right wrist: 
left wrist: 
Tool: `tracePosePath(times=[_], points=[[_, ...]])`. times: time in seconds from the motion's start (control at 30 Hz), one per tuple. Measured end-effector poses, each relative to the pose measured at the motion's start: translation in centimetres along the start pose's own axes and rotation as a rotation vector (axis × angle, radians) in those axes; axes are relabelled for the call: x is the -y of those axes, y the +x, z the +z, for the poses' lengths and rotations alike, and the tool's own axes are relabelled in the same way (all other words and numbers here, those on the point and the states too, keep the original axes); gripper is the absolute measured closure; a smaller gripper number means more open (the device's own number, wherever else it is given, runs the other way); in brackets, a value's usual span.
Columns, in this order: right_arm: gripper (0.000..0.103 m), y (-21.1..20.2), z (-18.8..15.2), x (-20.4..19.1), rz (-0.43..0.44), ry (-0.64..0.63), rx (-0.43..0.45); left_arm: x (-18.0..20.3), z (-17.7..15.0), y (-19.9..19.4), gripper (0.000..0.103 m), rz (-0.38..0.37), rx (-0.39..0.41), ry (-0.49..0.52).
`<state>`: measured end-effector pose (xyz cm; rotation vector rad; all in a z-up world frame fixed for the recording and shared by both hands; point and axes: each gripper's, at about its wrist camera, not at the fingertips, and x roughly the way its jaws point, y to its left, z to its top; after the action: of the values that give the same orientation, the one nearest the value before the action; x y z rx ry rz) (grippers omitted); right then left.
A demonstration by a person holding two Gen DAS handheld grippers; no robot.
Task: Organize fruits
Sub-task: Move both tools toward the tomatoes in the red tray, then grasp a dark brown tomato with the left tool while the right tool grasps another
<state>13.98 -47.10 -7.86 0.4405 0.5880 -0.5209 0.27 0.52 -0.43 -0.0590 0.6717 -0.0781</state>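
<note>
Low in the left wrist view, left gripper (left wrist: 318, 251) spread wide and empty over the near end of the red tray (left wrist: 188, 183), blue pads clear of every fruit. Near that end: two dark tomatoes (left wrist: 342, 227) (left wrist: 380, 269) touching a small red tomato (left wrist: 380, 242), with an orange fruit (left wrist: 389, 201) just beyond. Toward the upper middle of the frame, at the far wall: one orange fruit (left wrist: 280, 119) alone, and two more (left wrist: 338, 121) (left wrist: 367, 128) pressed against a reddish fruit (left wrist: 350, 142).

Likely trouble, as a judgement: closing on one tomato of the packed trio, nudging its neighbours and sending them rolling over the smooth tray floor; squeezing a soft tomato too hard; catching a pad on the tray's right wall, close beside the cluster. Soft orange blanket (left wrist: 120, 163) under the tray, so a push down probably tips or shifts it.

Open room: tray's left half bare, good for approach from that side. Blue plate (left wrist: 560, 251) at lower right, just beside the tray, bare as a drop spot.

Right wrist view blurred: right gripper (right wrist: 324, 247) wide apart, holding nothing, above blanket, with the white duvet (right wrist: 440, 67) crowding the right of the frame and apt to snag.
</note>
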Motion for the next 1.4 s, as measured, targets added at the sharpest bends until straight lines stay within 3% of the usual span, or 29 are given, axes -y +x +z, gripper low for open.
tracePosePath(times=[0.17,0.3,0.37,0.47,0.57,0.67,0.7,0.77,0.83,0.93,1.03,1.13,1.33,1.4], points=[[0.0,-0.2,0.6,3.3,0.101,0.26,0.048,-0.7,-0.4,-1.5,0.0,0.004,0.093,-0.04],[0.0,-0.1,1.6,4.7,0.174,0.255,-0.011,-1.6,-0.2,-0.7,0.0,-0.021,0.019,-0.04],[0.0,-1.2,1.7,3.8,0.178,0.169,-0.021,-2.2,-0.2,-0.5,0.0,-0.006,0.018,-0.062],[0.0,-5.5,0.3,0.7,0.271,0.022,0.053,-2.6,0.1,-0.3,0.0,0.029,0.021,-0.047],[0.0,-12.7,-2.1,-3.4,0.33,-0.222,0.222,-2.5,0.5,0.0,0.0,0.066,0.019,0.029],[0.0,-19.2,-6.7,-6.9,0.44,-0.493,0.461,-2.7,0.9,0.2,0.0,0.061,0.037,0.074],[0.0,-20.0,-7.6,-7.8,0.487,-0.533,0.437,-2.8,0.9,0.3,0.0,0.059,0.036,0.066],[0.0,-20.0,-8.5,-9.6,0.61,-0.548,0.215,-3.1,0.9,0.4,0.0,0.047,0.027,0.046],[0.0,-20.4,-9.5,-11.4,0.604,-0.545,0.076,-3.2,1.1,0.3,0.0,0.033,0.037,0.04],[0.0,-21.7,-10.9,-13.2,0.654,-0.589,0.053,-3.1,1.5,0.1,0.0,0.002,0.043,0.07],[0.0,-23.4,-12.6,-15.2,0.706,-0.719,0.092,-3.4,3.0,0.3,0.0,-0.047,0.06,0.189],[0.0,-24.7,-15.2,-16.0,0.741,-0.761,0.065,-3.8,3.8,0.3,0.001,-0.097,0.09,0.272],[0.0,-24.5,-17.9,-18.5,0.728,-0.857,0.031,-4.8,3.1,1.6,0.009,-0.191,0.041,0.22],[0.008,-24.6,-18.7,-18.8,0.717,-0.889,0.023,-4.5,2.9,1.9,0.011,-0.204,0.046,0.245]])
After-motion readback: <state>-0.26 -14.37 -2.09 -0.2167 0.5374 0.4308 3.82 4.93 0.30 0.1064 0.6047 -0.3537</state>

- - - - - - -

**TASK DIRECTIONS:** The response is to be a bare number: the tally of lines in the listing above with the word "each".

**ANSWER SPACE:** 2